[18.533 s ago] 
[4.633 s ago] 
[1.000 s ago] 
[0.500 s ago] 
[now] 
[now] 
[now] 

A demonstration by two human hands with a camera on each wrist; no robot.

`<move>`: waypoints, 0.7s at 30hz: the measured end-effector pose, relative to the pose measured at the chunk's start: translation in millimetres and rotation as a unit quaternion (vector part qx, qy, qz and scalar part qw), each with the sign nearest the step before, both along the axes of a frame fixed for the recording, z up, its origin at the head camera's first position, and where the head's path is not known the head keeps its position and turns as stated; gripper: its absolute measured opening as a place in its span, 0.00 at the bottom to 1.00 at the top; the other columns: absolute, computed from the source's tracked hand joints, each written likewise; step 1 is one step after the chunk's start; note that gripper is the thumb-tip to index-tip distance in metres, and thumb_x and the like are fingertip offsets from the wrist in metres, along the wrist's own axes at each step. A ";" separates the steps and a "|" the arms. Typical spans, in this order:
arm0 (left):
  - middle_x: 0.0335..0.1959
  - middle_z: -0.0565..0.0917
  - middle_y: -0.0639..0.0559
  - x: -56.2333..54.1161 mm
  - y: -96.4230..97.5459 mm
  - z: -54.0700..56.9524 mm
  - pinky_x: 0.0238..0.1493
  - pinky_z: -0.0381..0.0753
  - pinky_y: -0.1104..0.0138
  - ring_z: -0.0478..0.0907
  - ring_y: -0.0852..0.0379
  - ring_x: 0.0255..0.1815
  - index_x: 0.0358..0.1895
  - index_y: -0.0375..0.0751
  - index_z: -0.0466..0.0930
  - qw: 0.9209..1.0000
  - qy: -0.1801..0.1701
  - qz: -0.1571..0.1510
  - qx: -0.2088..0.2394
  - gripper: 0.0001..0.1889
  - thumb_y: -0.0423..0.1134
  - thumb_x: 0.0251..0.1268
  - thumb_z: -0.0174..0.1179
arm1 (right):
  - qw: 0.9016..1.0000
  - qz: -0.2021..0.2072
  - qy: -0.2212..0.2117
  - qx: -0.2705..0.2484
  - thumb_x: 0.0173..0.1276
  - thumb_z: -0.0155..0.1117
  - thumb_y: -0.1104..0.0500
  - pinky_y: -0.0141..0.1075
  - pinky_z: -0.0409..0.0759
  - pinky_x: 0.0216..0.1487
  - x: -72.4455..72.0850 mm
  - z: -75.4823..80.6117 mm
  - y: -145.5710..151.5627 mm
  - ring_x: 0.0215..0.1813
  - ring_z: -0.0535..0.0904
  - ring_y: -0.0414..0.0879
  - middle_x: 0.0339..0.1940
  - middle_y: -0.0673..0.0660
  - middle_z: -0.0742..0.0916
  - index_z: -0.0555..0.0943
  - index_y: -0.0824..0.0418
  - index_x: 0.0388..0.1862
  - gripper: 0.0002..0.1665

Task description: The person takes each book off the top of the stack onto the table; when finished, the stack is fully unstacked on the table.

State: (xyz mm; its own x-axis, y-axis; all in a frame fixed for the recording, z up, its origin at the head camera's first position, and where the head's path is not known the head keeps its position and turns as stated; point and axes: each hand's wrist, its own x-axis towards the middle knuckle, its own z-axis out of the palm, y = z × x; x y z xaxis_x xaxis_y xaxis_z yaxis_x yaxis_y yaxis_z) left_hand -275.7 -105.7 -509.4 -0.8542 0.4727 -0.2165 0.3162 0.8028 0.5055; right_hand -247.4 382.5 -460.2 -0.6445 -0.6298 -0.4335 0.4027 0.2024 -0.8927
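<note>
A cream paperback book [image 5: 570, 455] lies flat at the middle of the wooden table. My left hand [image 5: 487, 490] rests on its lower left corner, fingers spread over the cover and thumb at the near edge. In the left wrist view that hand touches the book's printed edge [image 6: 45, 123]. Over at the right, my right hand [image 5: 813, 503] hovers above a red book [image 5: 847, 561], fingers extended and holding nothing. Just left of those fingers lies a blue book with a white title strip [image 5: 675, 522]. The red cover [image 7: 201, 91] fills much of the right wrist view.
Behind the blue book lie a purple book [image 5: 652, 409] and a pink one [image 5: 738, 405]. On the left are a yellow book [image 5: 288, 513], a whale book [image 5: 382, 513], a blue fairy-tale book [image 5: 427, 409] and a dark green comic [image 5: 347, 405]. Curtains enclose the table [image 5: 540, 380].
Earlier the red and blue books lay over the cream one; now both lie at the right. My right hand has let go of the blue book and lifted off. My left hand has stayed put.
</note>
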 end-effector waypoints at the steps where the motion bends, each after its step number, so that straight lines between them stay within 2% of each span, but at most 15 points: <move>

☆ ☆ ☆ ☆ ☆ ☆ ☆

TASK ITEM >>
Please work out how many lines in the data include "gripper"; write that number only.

THE ANSWER >>
3